Reflections on the Law School Pyramid
By Anonymous
What do Egypt and law school have in common? Pyramids. But ours is made of casebooks; mummification consists of mindlessly copy/pasting notes into a new Word document, and calling that a “summary.” Instead of praying for fruitful harvest, we pray for the stability of two keys—CTRL + F.
The sloping monstrosity captures the law school ecosystem: a broad base of anxious newcomers, a smaller middle tier of overextended strivers, and an apex of near-graduates who may or may not remember when (or where) their classes are. Law students scramble upwards—the prize being articling and a half-decent GPA.
The Base: 1Ls
Overworked, Overstressed
Every pyramid needs a strong foundation, and in law school, that’s the 1Ls. They’re the engine on which the economy of this closed environment runs.
They arrive bright-eyed, as of yet uncrushed by PubCon.
By October, they’ve forgotten half their classmates’ names — too embarrassed to ask again.
Idealism has crumbled to a survivalist mindset; their mantra: “It’s ok, I can catch up during Reading Week.”
Frantic, slightly lost, but absolutely essential workers. Without 1Ls, who would the upper years mentor and sell their old textbooks to? Who else would show up for an 8:30am class on a Wednesday?
The Middle Tier: 2Ls
Middle Managers
If 1Ls are the deer in headlights, 2Ls are deer sprinting across five highways at once. They are in a year of everything: clinics, moots, competitions, extra-curriculars, coffee chats, and the dreaded OCIs with Call Days. They also have classes — during which they look around and think: “Who are all these people?”

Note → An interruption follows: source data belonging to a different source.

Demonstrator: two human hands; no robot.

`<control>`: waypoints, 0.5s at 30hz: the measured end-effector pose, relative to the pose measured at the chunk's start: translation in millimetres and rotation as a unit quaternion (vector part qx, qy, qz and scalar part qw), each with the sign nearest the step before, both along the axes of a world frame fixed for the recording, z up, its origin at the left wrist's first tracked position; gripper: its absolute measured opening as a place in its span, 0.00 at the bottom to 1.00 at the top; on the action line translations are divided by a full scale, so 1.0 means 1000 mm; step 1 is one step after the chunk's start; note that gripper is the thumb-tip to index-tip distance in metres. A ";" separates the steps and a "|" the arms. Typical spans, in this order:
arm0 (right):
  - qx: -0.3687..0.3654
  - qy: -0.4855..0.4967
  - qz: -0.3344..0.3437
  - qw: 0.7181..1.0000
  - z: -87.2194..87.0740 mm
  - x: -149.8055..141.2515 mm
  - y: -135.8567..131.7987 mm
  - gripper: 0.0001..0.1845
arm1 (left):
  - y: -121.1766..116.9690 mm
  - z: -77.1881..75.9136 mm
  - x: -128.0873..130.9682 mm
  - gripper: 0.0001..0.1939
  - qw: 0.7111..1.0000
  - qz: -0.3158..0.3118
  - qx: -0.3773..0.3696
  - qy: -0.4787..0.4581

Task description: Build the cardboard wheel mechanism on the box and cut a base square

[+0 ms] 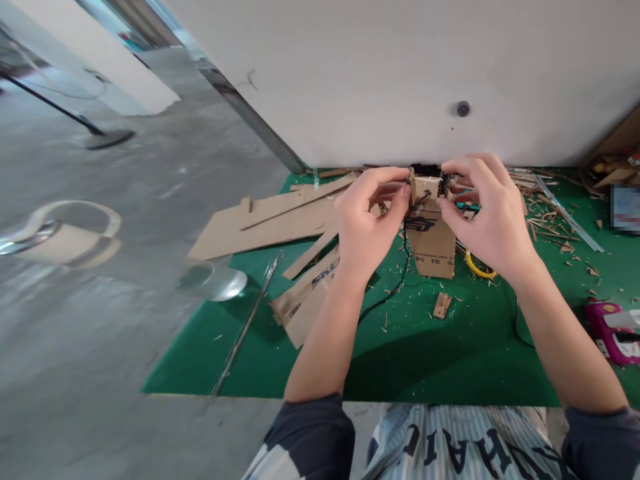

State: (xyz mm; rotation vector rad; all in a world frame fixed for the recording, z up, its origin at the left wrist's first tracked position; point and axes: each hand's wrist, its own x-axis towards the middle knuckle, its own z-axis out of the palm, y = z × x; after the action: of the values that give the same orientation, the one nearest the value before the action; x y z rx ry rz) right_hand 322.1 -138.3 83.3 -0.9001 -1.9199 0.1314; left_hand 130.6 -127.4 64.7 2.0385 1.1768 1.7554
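Observation:
A small upright cardboard piece (433, 243) with dark printed lettering stands above the green mat (425, 353). My left hand (367, 223) pinches its upper left edge, where a thin black wire (395, 287) runs down onto the mat. My right hand (487, 213) grips the upper right edge and a small dark part at the top. Both hands meet at the piece's top, close to the white wall.
Long cardboard strips (280, 220) lie left of the hands, more cut pieces (305, 293) below them. A metal ruler (247, 323) lies at the mat's left edge. Cardboard scraps (550, 220) litter the right side, a yellow ring (477, 270) sits under my right hand, and a pink tool (613, 330) lies far right.

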 end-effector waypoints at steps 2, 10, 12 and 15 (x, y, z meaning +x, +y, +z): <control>-0.006 -0.008 0.003 1.000 0.001 -0.001 0.000 0.17 | 0.000 -0.001 0.000 0.07 1.000 -0.002 0.001 -0.002; -0.027 -0.021 0.025 0.999 0.007 -0.005 0.004 0.17 | 0.000 0.000 0.002 0.07 1.000 0.000 0.028 0.002; -0.029 -0.018 0.032 0.999 0.007 -0.004 0.005 0.17 | 0.001 0.000 0.000 0.07 1.000 -0.004 0.028 0.007; -0.031 -0.014 0.039 0.999 0.005 -0.002 0.006 0.18 | 0.006 -0.002 -0.005 0.09 1.000 -0.005 0.012 0.005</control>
State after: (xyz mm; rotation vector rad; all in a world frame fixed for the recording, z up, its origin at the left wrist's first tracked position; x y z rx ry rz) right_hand 319.7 -132.3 88.6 -0.8733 -1.9877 0.2264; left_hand 125.5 -121.8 62.4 2.0648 1.1517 1.7664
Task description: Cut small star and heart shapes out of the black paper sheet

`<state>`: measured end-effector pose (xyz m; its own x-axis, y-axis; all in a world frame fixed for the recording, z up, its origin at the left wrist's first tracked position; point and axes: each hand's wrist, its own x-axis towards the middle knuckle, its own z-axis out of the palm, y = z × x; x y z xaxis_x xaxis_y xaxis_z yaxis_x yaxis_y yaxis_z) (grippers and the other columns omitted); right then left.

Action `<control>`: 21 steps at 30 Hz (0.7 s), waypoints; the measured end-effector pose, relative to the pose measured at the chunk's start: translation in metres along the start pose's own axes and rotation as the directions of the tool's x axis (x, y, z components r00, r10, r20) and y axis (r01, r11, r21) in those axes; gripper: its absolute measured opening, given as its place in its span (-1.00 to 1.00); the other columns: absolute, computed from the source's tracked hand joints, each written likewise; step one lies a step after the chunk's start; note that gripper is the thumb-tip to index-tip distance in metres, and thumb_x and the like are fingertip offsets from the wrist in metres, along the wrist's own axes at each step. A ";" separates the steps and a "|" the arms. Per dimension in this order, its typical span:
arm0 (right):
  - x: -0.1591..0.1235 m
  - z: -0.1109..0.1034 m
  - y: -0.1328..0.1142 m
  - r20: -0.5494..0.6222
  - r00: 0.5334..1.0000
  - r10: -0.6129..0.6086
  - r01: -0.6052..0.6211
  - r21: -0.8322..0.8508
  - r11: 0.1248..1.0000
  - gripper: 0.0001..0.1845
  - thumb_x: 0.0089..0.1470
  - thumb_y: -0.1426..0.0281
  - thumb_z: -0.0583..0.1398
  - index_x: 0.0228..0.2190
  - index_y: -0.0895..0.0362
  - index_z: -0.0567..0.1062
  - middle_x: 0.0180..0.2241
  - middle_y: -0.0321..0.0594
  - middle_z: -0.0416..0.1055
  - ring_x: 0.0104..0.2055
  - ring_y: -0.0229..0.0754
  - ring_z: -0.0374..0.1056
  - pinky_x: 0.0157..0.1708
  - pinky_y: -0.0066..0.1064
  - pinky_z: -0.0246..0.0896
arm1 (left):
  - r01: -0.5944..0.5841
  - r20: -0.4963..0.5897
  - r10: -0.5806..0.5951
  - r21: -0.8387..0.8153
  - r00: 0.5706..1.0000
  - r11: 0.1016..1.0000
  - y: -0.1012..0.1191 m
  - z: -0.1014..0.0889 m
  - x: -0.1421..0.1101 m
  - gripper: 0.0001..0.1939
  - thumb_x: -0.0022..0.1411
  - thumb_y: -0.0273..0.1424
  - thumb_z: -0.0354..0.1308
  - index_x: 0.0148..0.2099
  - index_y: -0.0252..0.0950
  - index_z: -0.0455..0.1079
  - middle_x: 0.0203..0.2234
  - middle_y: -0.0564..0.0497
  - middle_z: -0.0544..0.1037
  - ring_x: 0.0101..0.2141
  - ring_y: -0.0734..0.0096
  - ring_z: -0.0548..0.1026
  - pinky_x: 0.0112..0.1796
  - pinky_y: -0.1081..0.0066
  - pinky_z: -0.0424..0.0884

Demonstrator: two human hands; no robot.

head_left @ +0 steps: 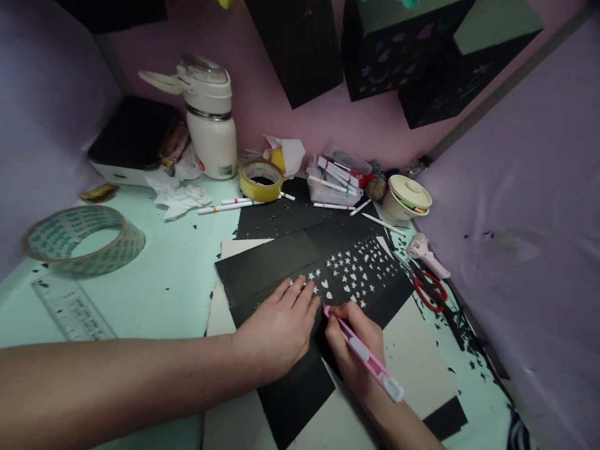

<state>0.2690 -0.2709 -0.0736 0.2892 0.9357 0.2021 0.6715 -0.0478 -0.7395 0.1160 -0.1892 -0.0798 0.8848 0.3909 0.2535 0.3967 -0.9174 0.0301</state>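
Observation:
My left hand [280, 325] lies flat with fingers stretched out, pressing down a black paper sheet [262, 265] that has several small stars and hearts cut out of it [356, 262]. My right hand [355, 347] is closed round a pink craft knife [363, 353], its tip on the black sheet just right of my left fingertips. The sheet rests on a beige cutting board [412, 356] on a mint-green table [178, 262].
Red-handled scissors [429, 289] and a pink-white tool [424, 250] lie to the right. Behind are marker pens [335, 178], a yellow tape roll [261, 180], a white flask [210, 119] and a lidded bowl [407, 195]. A large clear tape roll [84, 240] and ruler [70, 309] sit left.

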 end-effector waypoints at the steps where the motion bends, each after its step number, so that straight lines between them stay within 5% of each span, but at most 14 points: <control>1: 0.000 0.000 0.000 -0.001 1.000 0.001 -0.001 0.005 1.000 -0.84 0.10 0.45 0.12 -0.51 0.11 0.34 -0.60 -0.39 0.25 -0.58 -0.32 0.14 -0.55 -0.49 0.07 | -0.002 0.000 0.002 0.002 1.000 1.000 0.000 0.000 0.000 -0.54 0.28 -0.31 -0.05 0.12 -0.47 0.36 0.12 -0.30 0.37 0.13 -0.08 0.32 0.10 0.09 0.24; 11: 0.003 -0.015 0.000 -0.065 0.989 0.131 -0.121 0.141 0.983 -0.91 0.11 0.37 0.16 -0.40 0.13 0.44 -0.53 -0.31 0.38 -0.54 -0.28 0.28 -0.54 -0.50 0.21 | 0.000 -0.066 0.001 0.008 0.998 1.000 -0.004 0.001 0.001 -0.55 0.29 -0.32 -0.07 0.09 -0.49 0.39 0.08 -0.27 0.42 0.10 0.00 0.36 0.10 0.14 0.24; 15: 0.021 -0.034 0.005 0.135 0.990 0.033 -0.049 0.114 0.992 -0.95 0.10 0.40 0.18 -0.37 0.12 0.44 -0.50 -0.29 0.43 -0.52 -0.27 0.31 -0.54 -0.50 0.20 | -0.017 -0.059 0.016 -0.019 0.998 1.000 -0.010 0.001 0.004 -0.54 0.29 -0.31 -0.05 0.09 -0.49 0.38 0.08 -0.27 0.42 0.10 0.02 0.37 0.11 0.15 0.23; 21: 0.046 -0.031 0.022 0.172 0.964 -0.201 0.176 0.151 0.973 -0.91 0.08 0.45 0.15 -0.47 0.11 0.38 -0.53 -0.30 0.41 -0.55 -0.29 0.30 -0.53 -0.47 0.20 | -0.028 -0.056 0.025 -0.040 0.998 0.999 -0.014 0.003 0.006 -0.54 0.29 -0.29 -0.04 0.10 -0.48 0.37 0.10 -0.27 0.40 0.12 0.02 0.34 0.13 0.15 0.21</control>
<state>0.3181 -0.2399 -0.0606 0.0265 0.9721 0.2330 0.6010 0.1708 -0.7808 0.1166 -0.1741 -0.0816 0.8795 0.3628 0.3079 0.3621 -0.9301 0.0616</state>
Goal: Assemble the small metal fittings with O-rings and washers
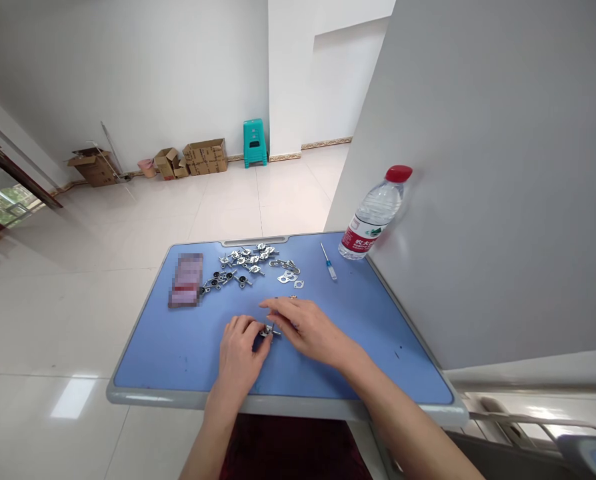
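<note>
My left hand [241, 351] is curled around a small silver metal fitting [269, 331] on the blue desktop [151, 353]. My right hand [303, 327] lies just beside it, with its fingers reaching over the fitting's right end, and I cannot tell whether they grip it. Part of the fitting is hidden by my fingers. Farther off lie a cluster of similar silver fittings [245, 259], several darker fittings [223, 280] and a few flat metal plates [285, 273]. A small blue-handled screwdriver [329, 262] lies to their right.
A water bottle with a red cap [371, 215] stands at the desk's far right corner, next to a grey wall [493, 167]. A blurred packet [185, 280] lies at the left. The tiled floor surrounds the desk, with cardboard boxes [205, 157] and a teal stool [255, 142] beyond.
</note>
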Motion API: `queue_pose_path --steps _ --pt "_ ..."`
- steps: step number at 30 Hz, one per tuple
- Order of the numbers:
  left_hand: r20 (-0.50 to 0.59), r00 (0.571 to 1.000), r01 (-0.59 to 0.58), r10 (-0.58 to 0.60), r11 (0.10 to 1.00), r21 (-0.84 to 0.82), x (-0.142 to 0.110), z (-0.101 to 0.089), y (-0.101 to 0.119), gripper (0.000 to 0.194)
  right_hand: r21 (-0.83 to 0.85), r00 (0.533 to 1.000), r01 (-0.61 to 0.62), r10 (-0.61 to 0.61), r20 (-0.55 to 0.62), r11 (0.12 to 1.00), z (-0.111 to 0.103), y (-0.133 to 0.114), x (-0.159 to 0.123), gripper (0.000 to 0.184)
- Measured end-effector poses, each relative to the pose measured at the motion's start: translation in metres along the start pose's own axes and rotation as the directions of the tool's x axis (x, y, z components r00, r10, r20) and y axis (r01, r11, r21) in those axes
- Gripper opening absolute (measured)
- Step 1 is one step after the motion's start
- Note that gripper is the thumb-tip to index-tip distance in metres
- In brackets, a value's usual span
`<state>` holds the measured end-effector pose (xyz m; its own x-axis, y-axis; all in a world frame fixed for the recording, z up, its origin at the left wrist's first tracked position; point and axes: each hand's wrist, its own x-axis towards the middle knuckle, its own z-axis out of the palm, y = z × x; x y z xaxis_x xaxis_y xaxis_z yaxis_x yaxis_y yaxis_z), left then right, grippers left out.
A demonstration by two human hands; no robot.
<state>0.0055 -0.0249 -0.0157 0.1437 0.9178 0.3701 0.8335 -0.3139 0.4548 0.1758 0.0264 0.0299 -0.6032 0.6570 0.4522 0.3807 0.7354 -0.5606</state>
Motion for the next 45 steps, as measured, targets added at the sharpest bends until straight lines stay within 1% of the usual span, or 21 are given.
queue_pose_path --steps 3,12,17,20,22,24,26,28,30,32,34,36,38,40,42,45 --pt "0.017 1.000 0.014 -0.014 1.000 0.008 0.001 0.000 0.001 0.003 0.005 0.999 0.007 -0.007 -0.045 1.000 0.005 0.002 0.001 0.019" --pt "0.017 0.997 0.071 -0.072 0.997 0.032 0.002 0.003 -0.002 0.007 -0.005 0.998 0.030 -0.031 -0.063 1.000 0.011 0.001 0.002 0.022" --pt "0.043 0.996 0.077 -0.078 0.997 0.014 0.002 0.001 -0.001 0.003 0.029 0.999 -0.039 0.040 -0.032 0.999 0.007 0.000 0.001 0.019" --pt "0.039 0.997 0.070 -0.070 0.998 -0.001 0.002 0.000 0.000 0.003 0.030 0.999 -0.036 0.035 0.016 0.999 0.003 -0.003 0.001 0.023" --pt "0.034 0.997 0.069 -0.069 0.998 -0.006 0.002 0.000 0.000 0.004 0.026 0.999 -0.021 0.020 0.025 0.999 0.002 -0.003 0.002 0.025" --pt "0.032 0.997 0.070 -0.070 0.998 0.000 0.002 0.001 0.000 0.005 0.020 1.000 -0.001 0.001 -0.006 1.000 0.005 -0.001 0.002 0.026" --pt "0.031 0.997 0.069 -0.069 0.998 0.005 0.002 0.001 0.000 0.005 -0.023 0.997 0.008 -0.010 -0.072 1.000 0.011 0.004 0.001 0.023" --pt "0.030 0.997 0.067 -0.067 0.998 0.001 0.001 0.001 0.000 0.005 -0.112 0.988 -0.020 0.003 -0.151 0.994 0.017 0.010 0.001 0.022" --pt "0.026 0.997 0.066 -0.066 0.998 -0.004 0.001 0.001 0.000 0.006 -0.173 0.980 -0.057 0.022 -0.199 0.983 0.021 0.012 0.000 0.025" --pt "0.018 0.998 0.063 -0.063 0.998 -0.002 0.001 0.001 0.000 0.007 -0.184 0.983 -0.068 0.034 -0.179 0.981 0.020 0.011 0.000 0.023" --pt "0.012 0.998 0.059 -0.059 0.998 0.002 0.001 0.001 0.000 0.007 -0.169 0.993 -0.065 0.047 -0.107 0.983 0.015 0.006 0.001 0.020" --pt "0.010 0.998 0.061 -0.061 0.998 0.001 0.002 0.000 0.001 0.007 -0.160 0.997 -0.072 0.066 -0.045 0.984 0.009 0.001 0.002 0.023" --pt "0.011 0.998 0.070 -0.069 0.998 -0.011 0.002 -0.001 0.001 0.006 -0.104 0.998 -0.054 0.052 -0.025 0.993 0.005 -0.002 0.003 0.025" --pt "0.012 0.997 0.082 -0.081 0.996 -0.037 0.003 -0.002 0.002 0.006 -0.025 0.998 -0.027 0.025 -0.051 0.999 0.006 -0.001 0.003 0.026" --pt "0.015 0.995 0.098 -0.097 0.992 -0.077 0.003 -0.003 0.001 0.006 0.031 0.993 -0.014 0.017 -0.114 0.999 0.008 0.002 0.002 0.023" --pt "0.021 0.993 0.122 -0.120 0.985 -0.124 0.004 -0.004 0.000 0.006 0.042 0.971 -0.064 0.072 -0.227 0.997 0.008 0.006 0.002 0.021"
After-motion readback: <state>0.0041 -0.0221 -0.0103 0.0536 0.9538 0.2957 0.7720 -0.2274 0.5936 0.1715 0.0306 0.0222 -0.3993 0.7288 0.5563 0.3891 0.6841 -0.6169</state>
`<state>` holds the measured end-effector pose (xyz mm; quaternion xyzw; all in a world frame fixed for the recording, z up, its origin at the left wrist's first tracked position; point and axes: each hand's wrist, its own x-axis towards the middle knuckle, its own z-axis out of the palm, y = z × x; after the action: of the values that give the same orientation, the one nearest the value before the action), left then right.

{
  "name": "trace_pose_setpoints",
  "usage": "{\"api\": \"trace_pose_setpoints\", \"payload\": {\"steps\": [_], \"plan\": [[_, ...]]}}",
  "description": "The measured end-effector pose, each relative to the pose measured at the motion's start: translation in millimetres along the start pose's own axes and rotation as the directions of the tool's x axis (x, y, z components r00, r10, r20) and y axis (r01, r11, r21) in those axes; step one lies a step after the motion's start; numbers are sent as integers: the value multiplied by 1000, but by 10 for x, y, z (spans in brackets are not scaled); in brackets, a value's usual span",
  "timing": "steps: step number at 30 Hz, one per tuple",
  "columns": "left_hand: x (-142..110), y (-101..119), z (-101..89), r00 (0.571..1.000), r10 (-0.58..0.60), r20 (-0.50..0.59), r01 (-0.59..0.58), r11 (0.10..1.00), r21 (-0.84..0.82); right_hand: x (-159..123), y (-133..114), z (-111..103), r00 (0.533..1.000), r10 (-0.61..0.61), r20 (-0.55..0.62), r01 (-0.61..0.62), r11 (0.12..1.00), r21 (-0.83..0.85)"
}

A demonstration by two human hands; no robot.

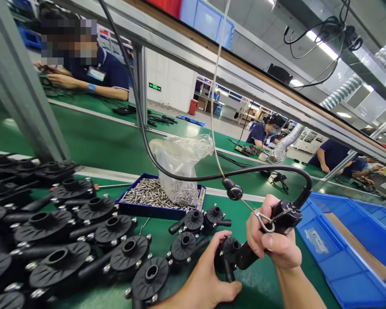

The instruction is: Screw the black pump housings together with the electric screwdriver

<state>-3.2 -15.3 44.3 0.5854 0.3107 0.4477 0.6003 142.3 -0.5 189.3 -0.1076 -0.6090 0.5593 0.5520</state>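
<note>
Head view: nearest, the left hand [206,274] bends round a black housing [229,249] on the green counter [239,211], forefinger along its far side and thumb by its spout, the fingers clamped on it as far as can be told. The right hand [282,249] has its fingers wrapped firmly round a corded driver [249,256], whose lower end slants down right beside the housing; the bit and the spot it meets are hidden. To do this well, I would stand the driver more upright, so the bit seats square, press straight down, and let the left hand take the twist while its fingertips keep clear of the bit. The held housing looks round and matt, with a short hollow tube rising from its top and the spout pointing toward the wearer; how its screws sit cannot be made out. Its neighbours, the black housings [150,278] crowded to the left, show ribbed lids and shiny screw heads round the rim. Just beyond stands a blue tray [154,210] heaped with screws [144,193], a clear plastic bag [180,165] in it; to the right sits a blue bin [337,268]. Above, a black cable [138,92] loops to the driver, best kept slack, and farther off a co-worker [114,75] sits at work.
</note>
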Motion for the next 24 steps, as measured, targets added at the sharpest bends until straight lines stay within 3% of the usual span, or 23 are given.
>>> {"api": "trace_pose_setpoints", "payload": {"steps": [10, 19, 24], "plan": [[8, -13, 42, 999, -12, -40, 11, 1000, -18, -9, 2, 29, 996, 2, -92, -8, 998, -56], [-3, -13, 3, 1000, -11, -4, 11, 1000, 7, 5, 13, 12, 997, -1, -72, -1, 1000, -21], [5, -137, -19, 1000, 15, -9, -14, 999, 32, 3, 56, 27, 994, -11, -112, 6, 999, -43]]}}
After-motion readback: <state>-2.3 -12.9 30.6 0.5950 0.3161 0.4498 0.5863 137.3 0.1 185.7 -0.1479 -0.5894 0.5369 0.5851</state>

The thing about 2Ls is that they’re both mentors and mentees. They console 1Ls with “it gets better” and chase after the ghosts of 3Ls for job tips and information (“What does a transactional lawyer actually do?”). They’re the middle managers of law school: juggling everything, running on fumes, yet still finding time to give advice whenever they can.
The Top: 3Ls
Checked-out Chancellors
At the top of the pyramid sit the 3Ls: the rarefied elites who’ve achieved enlightenment. They no longer brief every case, they just brief you on which electives are easy As. They’ve transcended the frenetic energy of 1L and the overcommitment of 2L into a perpetual state of laissez-faire, “it all works out.”
They are the ghosts in the hallways but the ones who dole out blessings because they’ve made peace with their lot. The end of an absurd gauntlet is nigh — a three year program that rewards our now refined legal writing skills with a multiple choice exam. Followed by a year of discounted labour, known formally as “articling.”
The Unspoken Rules of the Pyramid
Every pyramid has its catalogue of secret chambers and hieroglyphs. Law school has its own codes too: unwritten class principles (UCPs) that breathe life into its architecture:
1. When a 2L says, “It gets better” to a 1L.
What they really mean is: “You’ll see.”
2. When a 3L says, “Don’t worry about grades.”
A line delivered only by survivors, after they’ve secured their articling gig.
3. Coffee flows upward.
In this pyramid economy, caffeine is the currency of choice.
- 1Ls buy coffee for themselves, clinging to their cups like a flotation device.
- 2Ls leverage coffees for mentorship, hoping caffeine lubricates the gears of networking.
- 3Ls expense coffees to firms, sipping lattes, all the sweeter for its price.
- Outlines follow the pyramid structure
1L outlines: 100+ pages
2L outlines: 30 pages
3L outlines: LOL
- OCI trauma is inherited.
Even if you didn’t go through on-campus interviews, you will still feel the ripple effect in the hallways in the days after. Whispers of “Bay Street” echo off the walls like curses.
Reflections from The Top
At first glance, the law school pyramid seems comical—a hierarchy built on caffeine and increasingly flimsy summaries. But there is a pattern that is worth noticing. Every tier relies on the others: each tier relies on the next. 1Ls provide energy and enthusiasm, 2Ls bring guidance (and gossip), and 3Ls offer perspective and a (slightly terrifying) sense of what comes next.
The unspoken rules and norms point to the same thing: community. The pyramid, flawed as it is, forms a structure of support and mentorship. There are no bonds like the ones formed in the trenches of shared 1L trauma.